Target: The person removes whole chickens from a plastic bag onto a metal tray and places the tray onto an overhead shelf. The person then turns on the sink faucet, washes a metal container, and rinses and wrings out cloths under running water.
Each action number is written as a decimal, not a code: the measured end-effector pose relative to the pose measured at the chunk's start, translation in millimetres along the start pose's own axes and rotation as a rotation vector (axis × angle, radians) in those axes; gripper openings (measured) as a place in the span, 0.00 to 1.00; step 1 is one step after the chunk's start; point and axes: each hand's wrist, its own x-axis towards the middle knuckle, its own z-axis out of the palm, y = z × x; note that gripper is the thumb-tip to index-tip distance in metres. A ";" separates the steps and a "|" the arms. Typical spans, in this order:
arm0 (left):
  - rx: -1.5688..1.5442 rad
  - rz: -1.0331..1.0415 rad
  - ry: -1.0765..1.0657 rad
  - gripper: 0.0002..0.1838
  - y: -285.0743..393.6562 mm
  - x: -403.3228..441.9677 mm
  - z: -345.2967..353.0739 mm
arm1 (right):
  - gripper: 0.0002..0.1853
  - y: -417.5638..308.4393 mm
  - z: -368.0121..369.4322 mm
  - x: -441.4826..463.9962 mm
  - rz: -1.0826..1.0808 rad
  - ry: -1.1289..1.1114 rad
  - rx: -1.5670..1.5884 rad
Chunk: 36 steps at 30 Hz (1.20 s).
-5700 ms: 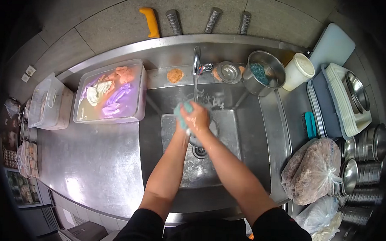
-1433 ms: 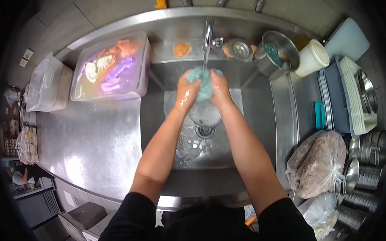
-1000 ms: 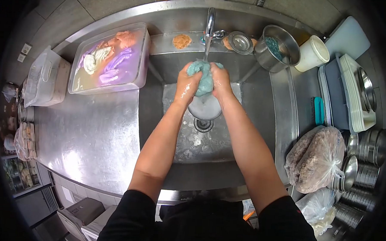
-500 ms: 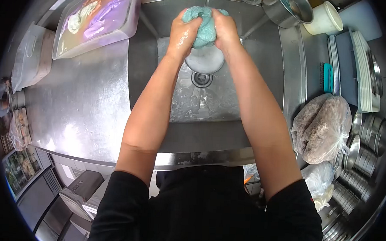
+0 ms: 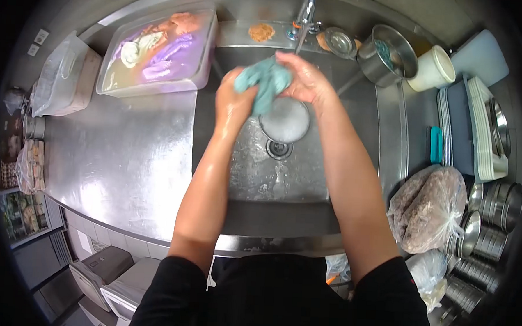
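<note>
A wet teal cloth (image 5: 265, 81) is bunched up over the sink (image 5: 283, 187). My left hand (image 5: 231, 100) grips its left side, fingers wrapped round it. My right hand (image 5: 304, 80) lies against the cloth's right side with its fingers apart and the palm partly showing. Below the cloth, a round bowl of foamy water (image 5: 285, 122) stands in the sink beside the drain (image 5: 279, 148). The faucet (image 5: 307, 10) is just behind my right hand, with water running from it.
A clear tub (image 5: 204, 73) with purple, white and orange cloths in cloudy water stands on the left counter (image 5: 121, 157). At the right are a steel pot (image 5: 367, 65), a white bucket (image 5: 443, 66), a teal brush (image 5: 436, 145), stacked trays (image 5: 478, 120) and bagged food (image 5: 436, 211).
Both hands and the cloth have shifted left of the faucet's stream. My right hand has opened against the cloth, which both hands gripped before. The camera view has also shifted.
</note>
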 end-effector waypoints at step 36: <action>0.299 0.249 -0.201 0.28 -41.7 -37.8 65.8 | 0.22 100.9 -88.1 -24.3 -0.061 0.475 0.430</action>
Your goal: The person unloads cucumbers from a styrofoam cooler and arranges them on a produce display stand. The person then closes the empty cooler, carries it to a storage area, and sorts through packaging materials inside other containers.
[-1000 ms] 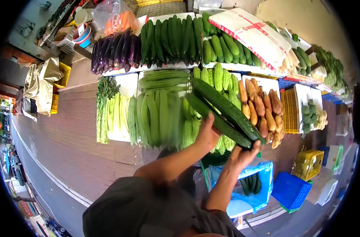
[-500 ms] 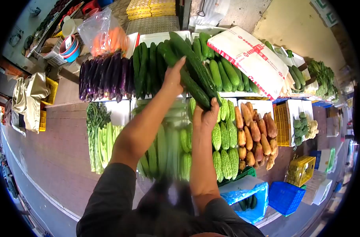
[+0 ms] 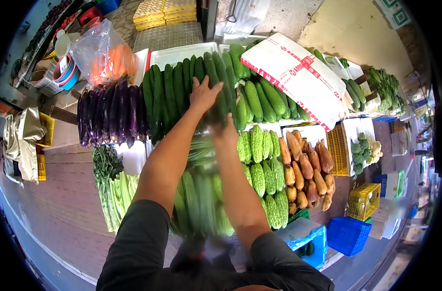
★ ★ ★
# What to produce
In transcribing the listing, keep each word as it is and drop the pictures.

# Worked solution
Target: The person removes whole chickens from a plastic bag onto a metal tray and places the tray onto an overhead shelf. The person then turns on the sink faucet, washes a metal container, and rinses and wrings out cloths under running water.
Each action number is written as a decimal, not a code: the measured end-effector pose relative to the pose measured at the chunk's start, translation in millimetres along the start pose's own axes and rotation as a rotation vector (axis × angle, radians) in those axes; gripper openings (measured) as a place in the span, 0.00 to 1.00; step 1 is one step after the chunk's start; point and axes: each hand's wrist, its own x-axis towards the middle knuckle, its own z-axis out of the palm, y = z × x; note that gripper is the thumb-tip to index-tip distance in metres. A ";" separates the steps and a "|" the arms. Typical spans, in this order:
arm0 (left):
  - rx: -1.5688..1.5442 rad
  - rz: -1.0331..1.0415 rad
  - ry: -1.0765..1.0657 rad
  - gripper: 0.0002..0.1838
  - y: -285.0743..393.6562 mm
  - x: -403.3228..441.9677 mm
  - z: -345.2967..353.0739 mm
arm1 (right):
  - gripper: 0.0002..0.1853
  - y: -417.5638..308.4393 mm
  - z: -368.0121..369.4322 mm
  - x: -441.4826..463.9962 mm
  - rz: -1.0826..1.0808 rad
  - ry: -1.1289..1.1114 rad
  - rx: -1.5670..1.5884 rad
Chunk: 36 steps at 30 Hz (1.20 s).
-5700 ms: 
-1433 ms: 
-1000 ms: 
-500 ms: 
+0 ms: 
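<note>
A wet teal cloth (image 5: 265, 81) is bunched up over the sink (image 5: 283, 187). My left hand (image 5: 231, 100) grips its left side, fingers wrapped round it. My right hand (image 5: 304, 80) lies against the cloth's right side with its fingers apart and the palm partly showing. Below the cloth, a round bowl of foamy water (image 5: 285, 122) stands in the sink beside the drain (image 5: 279, 148). The faucet (image 5: 307, 10) is just behind my right hand, with water running from it.
A clear tub (image 5: 204, 73) with purple, white and orange cloths in cloudy water stands on the left counter (image 5: 121, 157). At the right are a steel pot (image 5: 367, 65), a white bucket (image 5: 443, 66), a teal brush (image 5: 436, 145), stacked trays (image 5: 478, 120) and bagged food (image 5: 436, 211).
Both hands and the cloth have shifted left of the faucet's stream. My right hand has opened against the cloth, which both hands gripped before. The camera view has also shifted.
</note>
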 end-effector waypoints at step 36: <action>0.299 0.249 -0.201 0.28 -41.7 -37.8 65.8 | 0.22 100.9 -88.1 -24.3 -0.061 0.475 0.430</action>
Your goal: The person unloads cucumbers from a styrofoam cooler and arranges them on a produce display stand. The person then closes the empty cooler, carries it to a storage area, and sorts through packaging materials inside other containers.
[-1000 ms] 
[-500 ms] 
[+0 ms] 

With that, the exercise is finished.